I was lucky enough to attend PyCon-AU recently and one talk in particular highlighted the process of web server optimisation.

Graham Dumpleton’s add-in talk Web Server Bottlenecks And Performance Tuning available on YouTube (with the majority of PyCon-AU talks)

The first big note at the beginning is that the majority of the delay in user’s perception of a website is caused by the browser rendering the page. Though not covered in the talk for those that haven’t used the tool YSlow (for Firefox and Chrome) or Google’s Developer Tools (ctrl-alt-I in Chrome), both tools will give you pretty much identical recommendations as to how to configure the application page generated and server caching /compression settings to maximise the ease at which a web browser will render the page. These recommendations also will also minimise the second most dominate effect in web pages displayed, network latency and bandwidth. Once you have completed this the process of making web pages faster on the web server begins to take a measurable effect to the end user.

The majority of the talk however continues talking about web server configuration. The issues you will find at the web server are the memory, CPU and I/O are the constraints that you may hit depending on your application.

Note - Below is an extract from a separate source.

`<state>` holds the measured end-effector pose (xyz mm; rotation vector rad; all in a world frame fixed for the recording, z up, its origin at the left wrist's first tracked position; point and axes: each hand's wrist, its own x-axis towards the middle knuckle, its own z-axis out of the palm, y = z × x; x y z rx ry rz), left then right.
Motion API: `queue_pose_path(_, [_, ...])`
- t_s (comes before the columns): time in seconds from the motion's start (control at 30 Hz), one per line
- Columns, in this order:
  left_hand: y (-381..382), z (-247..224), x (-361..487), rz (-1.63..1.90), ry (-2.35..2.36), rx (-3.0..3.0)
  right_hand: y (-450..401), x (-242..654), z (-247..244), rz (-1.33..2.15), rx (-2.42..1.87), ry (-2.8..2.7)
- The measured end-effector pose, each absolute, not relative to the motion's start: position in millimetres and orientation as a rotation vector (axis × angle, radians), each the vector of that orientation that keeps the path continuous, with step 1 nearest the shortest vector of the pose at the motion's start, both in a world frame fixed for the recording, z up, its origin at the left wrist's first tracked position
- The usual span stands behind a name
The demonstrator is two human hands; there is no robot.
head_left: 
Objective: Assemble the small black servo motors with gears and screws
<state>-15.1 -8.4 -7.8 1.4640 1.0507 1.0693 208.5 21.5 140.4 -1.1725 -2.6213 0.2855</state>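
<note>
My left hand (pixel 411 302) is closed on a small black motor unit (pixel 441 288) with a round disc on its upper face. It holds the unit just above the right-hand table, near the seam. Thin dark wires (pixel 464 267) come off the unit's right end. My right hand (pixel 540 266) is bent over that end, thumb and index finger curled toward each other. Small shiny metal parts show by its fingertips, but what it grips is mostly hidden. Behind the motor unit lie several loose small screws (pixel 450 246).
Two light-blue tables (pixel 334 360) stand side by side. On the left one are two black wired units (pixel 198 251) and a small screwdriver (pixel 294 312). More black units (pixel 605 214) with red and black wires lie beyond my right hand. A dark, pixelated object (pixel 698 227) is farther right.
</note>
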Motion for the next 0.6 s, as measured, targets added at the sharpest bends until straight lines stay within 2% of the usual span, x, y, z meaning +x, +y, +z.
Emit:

Measuring memory usage by considering an applications use of memory multiplies by how many concurrently running processes will give you an idea of how much memory is needed. Remember always that spare memory is disk cache for Linux based systems and this is significant in reducing I/O read time for things like static content serving. Memory reduction can be helped by front-end proxying as described by the question at offset 19:40 and relating it to the earlier description of threads and processes.  In short the buffering provided by Nginx in a single process on the input ensures that the application code isn’t running until a large amount of input is ready and that output is buffered in Nginx such that the process can end quicker while Nginx trickles the web page out to the client depending on the network speed. This reduction in the running time of the application enables the server to support better concurrency and hence better memory usage. This is why we at Open Query like to Nginx as the web server for the larger websites of our clients.

Database is effectively an I/O constraint from the web server perspective as it should be on a different server if you run something more than a simple blog or an application where database utilisation is very low.  A database query that requires input from the web request that takes a long time to run will add to the time taken in rendering the page in fairly significant terms. Taking note of which queries are slow, like enabling the slow query log is the first step to identifying problem. Significant gains can usually be made by using indexes and using the database rather than the application to do joins, iterations and sorting. Of course much more optimisation of server and queries is possible and Open Query is happy to help.

Thanks again to PyCon speakers, organisers, sponsors and delegates. I had a great time.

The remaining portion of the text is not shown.